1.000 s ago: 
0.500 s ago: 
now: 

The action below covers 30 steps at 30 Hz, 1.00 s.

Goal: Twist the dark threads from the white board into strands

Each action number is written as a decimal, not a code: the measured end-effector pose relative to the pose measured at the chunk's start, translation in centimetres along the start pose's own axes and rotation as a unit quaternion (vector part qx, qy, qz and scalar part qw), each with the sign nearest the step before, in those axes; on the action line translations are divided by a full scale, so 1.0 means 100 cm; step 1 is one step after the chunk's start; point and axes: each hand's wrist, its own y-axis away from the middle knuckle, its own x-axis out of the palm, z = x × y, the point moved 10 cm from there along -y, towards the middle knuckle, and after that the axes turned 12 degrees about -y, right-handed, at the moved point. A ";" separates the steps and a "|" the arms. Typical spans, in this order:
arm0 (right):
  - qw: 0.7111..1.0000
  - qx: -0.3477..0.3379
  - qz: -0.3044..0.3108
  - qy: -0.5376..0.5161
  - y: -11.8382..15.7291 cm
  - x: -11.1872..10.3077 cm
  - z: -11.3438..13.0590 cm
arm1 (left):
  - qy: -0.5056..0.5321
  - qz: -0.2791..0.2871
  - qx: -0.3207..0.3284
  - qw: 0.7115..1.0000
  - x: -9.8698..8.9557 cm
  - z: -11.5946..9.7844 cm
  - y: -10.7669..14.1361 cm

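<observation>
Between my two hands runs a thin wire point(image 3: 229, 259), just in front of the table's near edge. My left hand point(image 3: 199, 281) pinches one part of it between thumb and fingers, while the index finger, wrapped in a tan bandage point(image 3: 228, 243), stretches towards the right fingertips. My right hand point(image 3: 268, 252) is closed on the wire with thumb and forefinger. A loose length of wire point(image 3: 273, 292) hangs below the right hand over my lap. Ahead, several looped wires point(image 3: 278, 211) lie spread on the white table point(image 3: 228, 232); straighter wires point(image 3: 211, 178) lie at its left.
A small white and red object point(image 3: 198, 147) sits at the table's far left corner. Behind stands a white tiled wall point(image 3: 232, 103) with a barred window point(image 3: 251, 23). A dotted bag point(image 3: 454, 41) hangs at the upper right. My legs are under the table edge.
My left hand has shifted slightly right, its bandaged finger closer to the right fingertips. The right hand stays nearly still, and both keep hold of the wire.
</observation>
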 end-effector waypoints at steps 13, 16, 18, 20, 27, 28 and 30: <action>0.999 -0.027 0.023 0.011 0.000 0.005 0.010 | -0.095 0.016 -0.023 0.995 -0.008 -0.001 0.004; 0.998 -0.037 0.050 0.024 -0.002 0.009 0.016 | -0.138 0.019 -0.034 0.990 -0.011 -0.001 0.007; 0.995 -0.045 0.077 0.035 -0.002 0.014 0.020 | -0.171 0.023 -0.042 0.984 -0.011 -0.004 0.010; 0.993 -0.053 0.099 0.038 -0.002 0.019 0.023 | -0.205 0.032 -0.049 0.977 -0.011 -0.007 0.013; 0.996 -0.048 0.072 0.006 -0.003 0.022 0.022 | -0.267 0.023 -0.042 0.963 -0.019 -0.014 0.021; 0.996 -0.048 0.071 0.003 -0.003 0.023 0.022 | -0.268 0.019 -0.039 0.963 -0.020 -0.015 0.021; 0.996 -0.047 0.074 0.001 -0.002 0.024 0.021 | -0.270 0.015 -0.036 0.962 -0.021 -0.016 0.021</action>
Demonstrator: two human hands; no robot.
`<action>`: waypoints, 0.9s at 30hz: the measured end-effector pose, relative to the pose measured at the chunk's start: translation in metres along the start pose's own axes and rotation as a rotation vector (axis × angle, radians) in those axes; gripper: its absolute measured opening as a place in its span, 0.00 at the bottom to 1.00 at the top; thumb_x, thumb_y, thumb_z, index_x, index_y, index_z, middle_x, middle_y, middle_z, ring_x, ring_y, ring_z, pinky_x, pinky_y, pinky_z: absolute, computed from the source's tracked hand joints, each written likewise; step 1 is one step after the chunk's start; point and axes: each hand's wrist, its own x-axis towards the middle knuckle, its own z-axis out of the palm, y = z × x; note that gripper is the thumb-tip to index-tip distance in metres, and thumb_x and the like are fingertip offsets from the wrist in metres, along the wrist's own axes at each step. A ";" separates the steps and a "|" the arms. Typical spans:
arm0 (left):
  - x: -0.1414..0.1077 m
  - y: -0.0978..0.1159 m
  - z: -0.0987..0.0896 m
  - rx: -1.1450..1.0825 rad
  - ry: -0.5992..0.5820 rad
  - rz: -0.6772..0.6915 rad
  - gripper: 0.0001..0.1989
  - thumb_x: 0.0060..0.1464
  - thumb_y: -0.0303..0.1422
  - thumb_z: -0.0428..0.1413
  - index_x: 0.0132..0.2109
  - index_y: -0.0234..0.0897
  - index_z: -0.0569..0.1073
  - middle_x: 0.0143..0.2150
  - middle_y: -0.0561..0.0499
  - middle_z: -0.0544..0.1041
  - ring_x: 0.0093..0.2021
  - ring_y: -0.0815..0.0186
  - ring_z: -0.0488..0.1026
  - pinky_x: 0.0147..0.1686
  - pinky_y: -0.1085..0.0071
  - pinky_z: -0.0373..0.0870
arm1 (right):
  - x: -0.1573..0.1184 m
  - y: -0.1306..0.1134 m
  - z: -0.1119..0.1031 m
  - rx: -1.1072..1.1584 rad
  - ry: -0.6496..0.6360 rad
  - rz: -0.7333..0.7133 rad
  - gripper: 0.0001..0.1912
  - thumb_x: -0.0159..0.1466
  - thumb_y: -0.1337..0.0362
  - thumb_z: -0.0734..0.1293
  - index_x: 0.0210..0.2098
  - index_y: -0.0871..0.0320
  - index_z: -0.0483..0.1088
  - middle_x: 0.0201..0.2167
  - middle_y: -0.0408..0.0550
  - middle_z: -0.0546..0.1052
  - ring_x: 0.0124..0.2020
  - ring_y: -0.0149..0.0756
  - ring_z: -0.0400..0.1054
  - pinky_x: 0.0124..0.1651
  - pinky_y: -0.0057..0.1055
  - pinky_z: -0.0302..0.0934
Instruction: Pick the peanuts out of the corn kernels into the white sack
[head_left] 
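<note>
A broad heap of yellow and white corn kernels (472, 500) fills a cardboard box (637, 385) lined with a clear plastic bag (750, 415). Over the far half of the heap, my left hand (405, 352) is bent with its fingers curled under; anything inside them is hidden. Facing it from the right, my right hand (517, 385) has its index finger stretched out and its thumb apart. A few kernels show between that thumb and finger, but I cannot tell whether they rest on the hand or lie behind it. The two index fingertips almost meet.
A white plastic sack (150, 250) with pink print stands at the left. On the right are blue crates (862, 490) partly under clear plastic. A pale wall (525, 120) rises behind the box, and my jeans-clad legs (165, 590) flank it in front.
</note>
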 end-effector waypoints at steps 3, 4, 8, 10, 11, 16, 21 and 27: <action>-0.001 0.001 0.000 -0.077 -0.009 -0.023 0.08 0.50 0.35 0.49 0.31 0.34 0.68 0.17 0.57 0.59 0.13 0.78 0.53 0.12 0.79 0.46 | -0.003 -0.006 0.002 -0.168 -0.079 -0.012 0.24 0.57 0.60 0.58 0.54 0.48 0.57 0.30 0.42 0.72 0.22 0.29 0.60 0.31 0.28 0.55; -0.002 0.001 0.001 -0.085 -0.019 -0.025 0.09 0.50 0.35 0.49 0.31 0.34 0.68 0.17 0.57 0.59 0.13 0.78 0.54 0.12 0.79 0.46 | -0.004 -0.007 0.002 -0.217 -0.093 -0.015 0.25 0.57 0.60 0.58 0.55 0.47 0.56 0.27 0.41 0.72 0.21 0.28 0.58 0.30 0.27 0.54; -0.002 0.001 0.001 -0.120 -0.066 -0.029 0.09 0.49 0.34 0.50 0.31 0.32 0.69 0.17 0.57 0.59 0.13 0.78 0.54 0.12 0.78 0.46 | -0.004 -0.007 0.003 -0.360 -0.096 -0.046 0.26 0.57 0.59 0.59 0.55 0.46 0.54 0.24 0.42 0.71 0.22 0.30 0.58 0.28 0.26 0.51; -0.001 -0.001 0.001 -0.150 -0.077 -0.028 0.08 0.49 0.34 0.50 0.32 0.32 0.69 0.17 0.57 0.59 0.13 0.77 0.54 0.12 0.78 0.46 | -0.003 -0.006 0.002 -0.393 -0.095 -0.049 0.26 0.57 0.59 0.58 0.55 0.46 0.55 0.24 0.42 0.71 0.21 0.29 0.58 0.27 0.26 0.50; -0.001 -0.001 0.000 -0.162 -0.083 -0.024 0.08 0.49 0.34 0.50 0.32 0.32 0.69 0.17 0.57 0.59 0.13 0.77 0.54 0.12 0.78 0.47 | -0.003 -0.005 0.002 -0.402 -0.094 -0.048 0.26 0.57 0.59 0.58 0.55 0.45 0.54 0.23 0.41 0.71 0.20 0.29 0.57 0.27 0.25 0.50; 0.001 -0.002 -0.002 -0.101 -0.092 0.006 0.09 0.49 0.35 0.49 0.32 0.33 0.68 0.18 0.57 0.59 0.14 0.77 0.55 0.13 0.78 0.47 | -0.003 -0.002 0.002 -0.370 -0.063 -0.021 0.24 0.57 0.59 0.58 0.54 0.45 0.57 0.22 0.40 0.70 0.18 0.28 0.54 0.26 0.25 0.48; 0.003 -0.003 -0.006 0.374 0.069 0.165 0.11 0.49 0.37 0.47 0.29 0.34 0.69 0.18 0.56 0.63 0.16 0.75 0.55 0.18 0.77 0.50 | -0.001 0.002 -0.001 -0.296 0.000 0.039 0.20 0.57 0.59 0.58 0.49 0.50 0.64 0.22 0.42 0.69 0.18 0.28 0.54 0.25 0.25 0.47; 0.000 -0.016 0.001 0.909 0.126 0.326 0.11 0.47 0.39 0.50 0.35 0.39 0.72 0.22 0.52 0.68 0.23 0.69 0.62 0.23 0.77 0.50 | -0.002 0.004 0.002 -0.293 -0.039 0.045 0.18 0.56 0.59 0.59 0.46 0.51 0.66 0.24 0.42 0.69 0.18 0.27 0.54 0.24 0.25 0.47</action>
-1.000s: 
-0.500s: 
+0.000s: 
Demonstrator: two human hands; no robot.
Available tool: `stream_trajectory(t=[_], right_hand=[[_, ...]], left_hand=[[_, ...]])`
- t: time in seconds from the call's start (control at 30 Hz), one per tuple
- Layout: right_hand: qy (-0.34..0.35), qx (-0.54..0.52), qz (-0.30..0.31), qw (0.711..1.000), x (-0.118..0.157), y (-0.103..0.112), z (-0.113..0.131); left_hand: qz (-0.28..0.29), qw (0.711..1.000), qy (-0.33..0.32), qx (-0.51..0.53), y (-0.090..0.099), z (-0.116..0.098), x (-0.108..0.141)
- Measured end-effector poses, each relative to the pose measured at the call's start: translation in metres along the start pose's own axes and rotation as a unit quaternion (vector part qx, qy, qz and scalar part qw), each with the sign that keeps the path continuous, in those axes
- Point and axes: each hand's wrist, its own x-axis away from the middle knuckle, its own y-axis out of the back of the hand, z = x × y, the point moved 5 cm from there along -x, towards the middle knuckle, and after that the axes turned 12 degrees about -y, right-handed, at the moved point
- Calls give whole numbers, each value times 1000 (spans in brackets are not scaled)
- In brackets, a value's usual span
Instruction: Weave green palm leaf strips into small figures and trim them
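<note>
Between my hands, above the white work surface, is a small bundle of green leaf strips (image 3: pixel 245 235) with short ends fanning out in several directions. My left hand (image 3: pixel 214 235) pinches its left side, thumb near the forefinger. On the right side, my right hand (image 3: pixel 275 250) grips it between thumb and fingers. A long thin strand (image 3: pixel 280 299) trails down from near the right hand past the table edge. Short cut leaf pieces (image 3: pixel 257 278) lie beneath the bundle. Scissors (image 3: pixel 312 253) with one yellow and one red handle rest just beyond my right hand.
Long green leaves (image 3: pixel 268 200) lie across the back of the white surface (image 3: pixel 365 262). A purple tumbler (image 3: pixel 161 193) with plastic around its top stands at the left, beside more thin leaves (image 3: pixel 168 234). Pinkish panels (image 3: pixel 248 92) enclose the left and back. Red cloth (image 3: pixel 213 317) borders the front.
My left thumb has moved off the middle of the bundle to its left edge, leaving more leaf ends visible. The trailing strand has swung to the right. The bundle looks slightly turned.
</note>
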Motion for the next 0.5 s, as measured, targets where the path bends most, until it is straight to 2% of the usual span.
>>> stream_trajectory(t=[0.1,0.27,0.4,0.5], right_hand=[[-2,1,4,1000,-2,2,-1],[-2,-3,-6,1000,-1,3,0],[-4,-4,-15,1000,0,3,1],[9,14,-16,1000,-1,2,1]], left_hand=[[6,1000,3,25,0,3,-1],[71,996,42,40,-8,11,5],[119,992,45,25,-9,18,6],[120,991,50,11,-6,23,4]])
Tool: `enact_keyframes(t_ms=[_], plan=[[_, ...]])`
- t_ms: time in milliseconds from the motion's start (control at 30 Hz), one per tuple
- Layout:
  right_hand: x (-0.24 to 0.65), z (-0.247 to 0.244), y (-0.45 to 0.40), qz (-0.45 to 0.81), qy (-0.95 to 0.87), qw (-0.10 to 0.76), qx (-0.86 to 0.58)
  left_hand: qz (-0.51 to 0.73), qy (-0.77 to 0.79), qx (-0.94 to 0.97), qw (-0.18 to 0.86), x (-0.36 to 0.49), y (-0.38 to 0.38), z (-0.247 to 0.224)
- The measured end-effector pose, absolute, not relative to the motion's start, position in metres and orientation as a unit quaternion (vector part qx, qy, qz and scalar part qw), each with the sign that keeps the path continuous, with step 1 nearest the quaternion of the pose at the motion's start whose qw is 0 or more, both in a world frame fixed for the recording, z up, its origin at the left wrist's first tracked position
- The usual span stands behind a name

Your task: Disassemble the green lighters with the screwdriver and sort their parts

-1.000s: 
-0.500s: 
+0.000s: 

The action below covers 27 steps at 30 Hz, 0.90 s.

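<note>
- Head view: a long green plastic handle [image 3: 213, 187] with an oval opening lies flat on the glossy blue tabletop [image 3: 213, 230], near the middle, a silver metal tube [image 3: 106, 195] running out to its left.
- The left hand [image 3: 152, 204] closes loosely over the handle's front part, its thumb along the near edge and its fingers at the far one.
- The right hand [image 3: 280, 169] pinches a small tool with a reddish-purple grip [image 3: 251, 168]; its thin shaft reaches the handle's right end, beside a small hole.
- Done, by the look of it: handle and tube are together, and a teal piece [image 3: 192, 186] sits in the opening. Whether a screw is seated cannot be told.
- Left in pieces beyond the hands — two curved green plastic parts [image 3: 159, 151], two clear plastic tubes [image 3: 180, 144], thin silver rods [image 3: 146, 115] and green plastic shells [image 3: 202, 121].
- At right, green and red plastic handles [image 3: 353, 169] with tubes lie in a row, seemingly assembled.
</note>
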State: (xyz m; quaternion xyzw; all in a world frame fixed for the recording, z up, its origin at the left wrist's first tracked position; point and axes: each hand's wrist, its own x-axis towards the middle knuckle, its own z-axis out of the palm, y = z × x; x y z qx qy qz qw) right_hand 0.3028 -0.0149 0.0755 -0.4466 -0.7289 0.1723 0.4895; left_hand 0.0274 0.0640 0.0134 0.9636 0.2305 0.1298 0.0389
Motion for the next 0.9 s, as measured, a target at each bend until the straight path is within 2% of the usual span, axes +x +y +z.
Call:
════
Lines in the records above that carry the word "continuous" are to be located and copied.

- Measured end-effector poses, each relative to the pose measured at the call's start: translation in metres along the start pose's own axes and rotation as a unit quaternion (vector part qx, qy, qz and scalar part qw), each with the sign that keeps the path continuous, in those axes
- The measured end-effector pose, absolute, not relative to the motion's start, position in metres and orientation as a unit quaternion (vector part qx, qy, qz and scalar part qw), each with the sign that keeps the path continuous, with step 1 nearest the quaternion of the pose at the motion's start whose qw is 0 or more, both in a world frame fixed for the recording, z up, its origin at the left wrist's first tracked position

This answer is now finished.